A confused couple was booted off their cruise and left stranded in South Korea — and thousands of dollars out of pocket — over a simple but profound error they made when booking their trip.
And their mistake is a lesson for all of us, said Michelle Couch-Friedman from consumer rights group Elliott Advocacy, which was not able to get compensation for the devastated couple.
American man William Coates and his wife had booked a 14-day Holland America Line cruise through Japan, South Korea and China on the Westerdam cruise ship in October.
"This is a trip we had planned for a long time. At 71 years old, we were looking forward to this adventure," Mr Coates told Elliott Advocacy.
The couple flew to Japan, where they boarded the ship at Yokohama and settled into the voyage as the Westerdam cruised to South Korea.
But on the third day of the 14-day trip, a member of the ship's guest relations staff told the Coates they would be kicked off the ship when it reached the South Korean port at Busan.
They would have to gather their things and leave, their journey suddenly over.
"She (the staff member) told us that it was our responsibility to get ourselves home. We couldn't believe it," Mr Coates said.
The reason the Coates were told to leave the ship was because they didn't have the necessary visas to enter China.
While visitors from countries like New Zealand can be issued with a 72 hour transit when arriving by air to one of China's 18 eligible cities. However, visitors on cruise journeys have to have the right visas for all ports of entry on the voyage.

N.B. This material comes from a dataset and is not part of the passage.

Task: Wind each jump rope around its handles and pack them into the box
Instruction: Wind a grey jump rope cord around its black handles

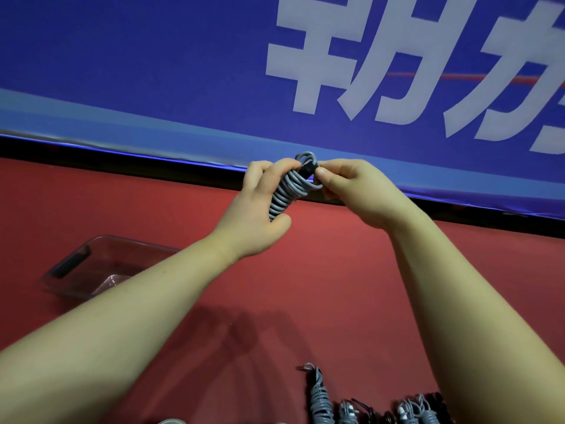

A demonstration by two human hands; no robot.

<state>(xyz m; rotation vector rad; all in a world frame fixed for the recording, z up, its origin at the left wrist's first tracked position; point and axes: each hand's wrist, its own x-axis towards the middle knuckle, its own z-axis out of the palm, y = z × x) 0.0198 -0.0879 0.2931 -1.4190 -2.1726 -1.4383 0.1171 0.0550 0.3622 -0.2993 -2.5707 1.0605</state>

Americans need to apply in advance for entry visas to China, where authorities "strongly enforce penalties for entry and exit visa violations" according to the Department of Foreign Affairs and Trade.
Mr Coates said that was the first time they were made aware of this.
"Holland America removed us from the ship. They left us, literally on the dock," he said.
"It was up to us to find our way to the airport and then pay US$2400 (NZ$3490) for additional airfare to get home."
Holland America said its ship staff tried to arrange emergency visas for the Coates at Busan, and had even negotiated with Chinese authorities that the couple would not leave the ship during its stops at Chinese ports.
"The Chinese border patrol rejected all of the alternatives," the company said.
The Coates said Holland America should have told them about the need for visas.
"Getting thrown off the ship was a most embarrassing and difficult experience for us," they told Elliott Advocacy.
"Our loss is approaching US$9000 (NZ$13,460). Holland America should have alerted us to our missing travel visa and the stringent requirements. No one did.
"We think that something this serious would be part of the travel professional's responsibility."
Michelle Couch-Friedman said if it was true the consultant had never mentioned a visa, the couple might have had a case for getting at least a partial refund.
But according to the itinerary Holland America sent to the Coates in January, it had.
A clause in the terms and conditions read: "It is the guest's sole responsibility to obtain and have available when necessary the appropriate valid travel documents. All guests are advised to check with their travel agent or the appropriate government authority to determine the necessary documents.
"You will be refused boarding or disembarked without liability for refund, payment, compensation, or credit of any kind if you do not have proper documentation, and you will be subject to any fine or other costs incurred by carrier which result from improper documentation or noncompliance with applicable regulations, which amount may be charged to your stateroom account and/or credit card."
Refusing the couple's appeal for a full refund, Holland America said it had also sent the couple two extra alerts about the visas.
The couple was unable to argue they'd been travelling without access to a computer for a few months and didn't see those alerts.
Mrs Couch-Friedman said there was an important lesson for all travellers in the Coates' mistake: Read the fine print of your booking. You are responsible for your own visas.
"Before you set off on any cruise, it's imperative to read the contract in its entirety," she said.
"Remember that your entry requirements are unique to you, and it's your responsibility to obtain all necessary documents.
"In the end, Holland America refunded the couple for their unused return airfare as a gesture of goodwill but declined any other refund."
New Zealand is one of the countries on China's new 72 hour transit visa. However there are tight stipulations as to the validity of these visas, such as entry and exit points and method of arrival. There are various kinds of visas, which are explained by the Embassy of the People's Republic of China in New Zealand.
Travellers should also remember it's not enough just to have a passport — they have to make sure there are a certain number of months left before it expires, which varies from country to country.
To enter China, for example, passports need to be valid for six months after the intended departure date.
This is the responsibility of the traveller and not their booking agent or travel company.